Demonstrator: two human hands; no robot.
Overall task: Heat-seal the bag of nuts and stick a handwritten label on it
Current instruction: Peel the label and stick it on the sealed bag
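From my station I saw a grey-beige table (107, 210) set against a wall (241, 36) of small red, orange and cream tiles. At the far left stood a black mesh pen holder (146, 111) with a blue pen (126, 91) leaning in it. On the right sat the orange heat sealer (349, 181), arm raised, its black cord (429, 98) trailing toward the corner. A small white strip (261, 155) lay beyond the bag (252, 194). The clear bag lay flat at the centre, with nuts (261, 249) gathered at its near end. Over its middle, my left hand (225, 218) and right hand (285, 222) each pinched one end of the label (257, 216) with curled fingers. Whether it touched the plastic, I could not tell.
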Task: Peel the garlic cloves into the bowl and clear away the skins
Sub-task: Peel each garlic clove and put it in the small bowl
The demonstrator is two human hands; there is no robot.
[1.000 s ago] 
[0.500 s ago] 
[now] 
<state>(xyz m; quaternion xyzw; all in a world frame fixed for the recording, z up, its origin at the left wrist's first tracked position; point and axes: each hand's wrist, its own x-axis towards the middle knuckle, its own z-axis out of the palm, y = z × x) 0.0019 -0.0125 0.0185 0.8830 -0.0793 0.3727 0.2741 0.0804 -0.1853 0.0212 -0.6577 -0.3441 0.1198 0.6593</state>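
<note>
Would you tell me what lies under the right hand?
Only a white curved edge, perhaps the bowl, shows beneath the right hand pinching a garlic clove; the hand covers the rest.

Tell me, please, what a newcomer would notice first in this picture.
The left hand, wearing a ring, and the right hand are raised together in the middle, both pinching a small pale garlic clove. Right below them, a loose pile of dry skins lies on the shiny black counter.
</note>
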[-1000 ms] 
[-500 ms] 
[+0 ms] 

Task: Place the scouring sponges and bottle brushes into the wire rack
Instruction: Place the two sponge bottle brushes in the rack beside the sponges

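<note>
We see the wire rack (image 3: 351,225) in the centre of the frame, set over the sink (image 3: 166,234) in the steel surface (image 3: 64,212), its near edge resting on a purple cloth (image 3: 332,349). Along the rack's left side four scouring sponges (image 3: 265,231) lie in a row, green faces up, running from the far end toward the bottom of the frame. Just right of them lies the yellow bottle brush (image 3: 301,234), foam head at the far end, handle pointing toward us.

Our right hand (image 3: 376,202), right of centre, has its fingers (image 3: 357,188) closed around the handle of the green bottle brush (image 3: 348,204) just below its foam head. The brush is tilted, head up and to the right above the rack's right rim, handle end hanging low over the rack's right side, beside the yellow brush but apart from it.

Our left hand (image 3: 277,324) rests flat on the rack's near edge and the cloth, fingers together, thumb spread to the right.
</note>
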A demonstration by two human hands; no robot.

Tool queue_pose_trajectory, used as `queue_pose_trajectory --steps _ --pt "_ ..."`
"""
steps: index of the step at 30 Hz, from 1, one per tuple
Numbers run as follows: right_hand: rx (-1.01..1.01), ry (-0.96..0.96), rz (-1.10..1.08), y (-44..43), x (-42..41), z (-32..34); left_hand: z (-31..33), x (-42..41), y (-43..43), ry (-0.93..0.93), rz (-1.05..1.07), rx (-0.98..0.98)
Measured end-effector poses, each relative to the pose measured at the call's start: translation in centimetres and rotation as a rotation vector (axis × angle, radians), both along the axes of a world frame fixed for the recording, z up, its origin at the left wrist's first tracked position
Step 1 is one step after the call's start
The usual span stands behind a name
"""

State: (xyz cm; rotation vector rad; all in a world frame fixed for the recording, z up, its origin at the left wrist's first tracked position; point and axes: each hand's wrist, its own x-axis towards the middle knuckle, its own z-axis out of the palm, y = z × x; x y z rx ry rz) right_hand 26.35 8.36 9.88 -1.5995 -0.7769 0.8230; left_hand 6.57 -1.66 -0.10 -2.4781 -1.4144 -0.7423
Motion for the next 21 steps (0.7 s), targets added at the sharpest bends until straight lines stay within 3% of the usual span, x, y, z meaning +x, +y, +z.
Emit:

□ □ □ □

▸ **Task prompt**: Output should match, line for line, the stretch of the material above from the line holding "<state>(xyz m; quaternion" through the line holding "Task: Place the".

▸ **Task result**:
<state>(xyz m; quaternion xyzw; all in a world frame fixed for the recording, z up, its origin at the left wrist's first tracked position; point and axes: each hand's wrist, its own x-axis towards the middle knuckle, its own z-axis out of the palm, y = z × x) 0.0019 -0.0125 0.0185 0.8830 -0.0793 0.3727 0.2741 0.0804 -0.1853 0.0212 -0.6577 -0.3441 0.1198 0.6593</state>
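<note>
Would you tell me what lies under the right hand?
Only a white curved edge, perhaps the bowl, shows beneath the right hand pinching a garlic clove; the hand covers the rest.

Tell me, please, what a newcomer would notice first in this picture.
The left hand, wearing a ring, and the right hand are raised together in the middle, both pinching a small pale garlic clove. Right below them, a loose pile of dry skins lies on the shiny black counter.
</note>
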[-1000 ms] 
[-500 ms] 
[+0 ms] 

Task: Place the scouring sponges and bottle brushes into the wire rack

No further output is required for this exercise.